Encapsulating Attention Score calculation into a custom layer

We are well on our way to building out a functional (at least where input/output sizes are concerned) encoder layer. This step has some basic refactoring. Now that we know our calculations are ready, let us move into a custom SelfAttentionLayer.

import torch
import torch.nn as nn


softmax = torch.nn.Softmax(dim=1)

def coder_stack(CoderCtor, num_encoders):
    if (num_encoders == 0):
        return None
    return CoderCtor(coder_stack(CoderCtor, num_encoders - 1))


class SelfAttentionLayer(nn.Module):
    def __init__(self, w_q, w_k, w_v):
        self.w_q = w_q
        self.w_k = w_k
        self.w_v = w_v
    def forward(self, words):
        return attention_scores(qkvs(words))

class EncoderCtor(nn.Module):
    def __init__(self, next):
        super(EncoderCtor, self).__init__()
        self.next = next
        self_attention_layer = SelfAttentionLayer(W_Q, W_K, W_V)
        feedforward_layer = nn.Linear(1, 1, bias=True)
        self.stack = nn.Sequential(self_attention_layer, feedforward_layer)


class DecoderCtor(nn.Module):
    def __init__(self, next):
        super(DecoderCtor, self).__init__()
        self_attention_layer = nn.Linear(1, 1, bias=True)
        encoder_decoder_attention_layer = nn.Linear(1, 1, bias=True)
        feedforward_layer = nn.Linear(1, 1, bias=True)
        self.stack = nn.Sequential(self_attention_layer, encoder_decoder_attention_layer, feedforward_layer)


word_width = 512
W_Q = torch.randn([word_width, 64]) / 100
W_K = torch.randn([word_width, 64]) / 100
W_V = torch.randn([word_width, 64]) / 100


def qkvs(words):
    return torch.matmul(words, W_Q), torch.matmul(words, W_K), torch.matmul(words, W_V)


def attention_scores(qkvs):
    return torch.matmul(softmax(torch.matmul(qkvs[0], torch.transpose(qkvs[1], 0, 1)) / 8.), qkvs[2])


start_encoder = coder_stack(EncoderCtor, 6)
start_decoder = coder_stack(DecoderCtor, 6)

num_words = 2
word = torch.ones(word_width)
words = torch.randn([num_words, word_width])
qkv_words = qkvs(words)
print(attention_scores(qkv_words))
print(SelfAttentionLayer(W_Q, W_K, W_V).forward(words))

Incorporating the Self Attention layer into the Encoder

The magic numbers are getting pretty ugly; let’s start moving them into variables for readability.
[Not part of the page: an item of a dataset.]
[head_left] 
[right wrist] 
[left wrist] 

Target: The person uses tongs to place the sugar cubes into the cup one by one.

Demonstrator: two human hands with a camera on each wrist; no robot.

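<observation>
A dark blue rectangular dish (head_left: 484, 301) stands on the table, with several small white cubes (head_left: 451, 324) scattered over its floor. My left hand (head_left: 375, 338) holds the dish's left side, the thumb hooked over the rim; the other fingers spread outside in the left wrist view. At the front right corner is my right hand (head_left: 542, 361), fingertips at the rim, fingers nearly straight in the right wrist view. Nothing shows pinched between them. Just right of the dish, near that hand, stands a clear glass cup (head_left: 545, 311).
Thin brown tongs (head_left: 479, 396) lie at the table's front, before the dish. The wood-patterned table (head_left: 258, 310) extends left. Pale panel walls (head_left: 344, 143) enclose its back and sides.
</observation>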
This is also the point at which we build the multi-head attention block by running the input through eight attention blocks. Notice how much little of the original code we have really touched; that will be getting replaced very soon.

import torch
import torch.nn as nn

softmax = torch.nn.Softmax(dim=1)
num_heads = 8
word_width = 512
projection_width = 64


def coder_stack(CoderCtor, num_encoders):
    if (num_encoders == 0):
        return None
    return CoderCtor(coder_stack(CoderCtor, num_encoders - 1))


class SelfAttentionLayer:
    def __init__(self, w_q, w_k, w_v):
        self.w_q = w_q
        self.w_k = w_k
        self.w_v = w_v

    def forward(self, words):
        return attention_scores(qkvs(words, self.w_q, self.w_k, self.w_v))


class EncoderCtor(nn.Module):
    def __init__(self, w_o):
        super(EncoderCtor, self).__init__()
        self.w_o = w_o
        self.attention_layers = list(map(lambda x: SelfAttentionLayer(W_Q, W_K, W_V), range(num_heads)))
        self.feedforward_layer = nn.Linear(1, 1, bias=True)

    def forward(self, x):
        # Concatenating gives [num_words x num_heads * projection_width]
        attention_vectors = list(map(lambda attention_layer: attention_layer.forward(x), self.attention_layers))
        return torch.matmul(torch.cat(attention_vectors, dim=1), self.w_o)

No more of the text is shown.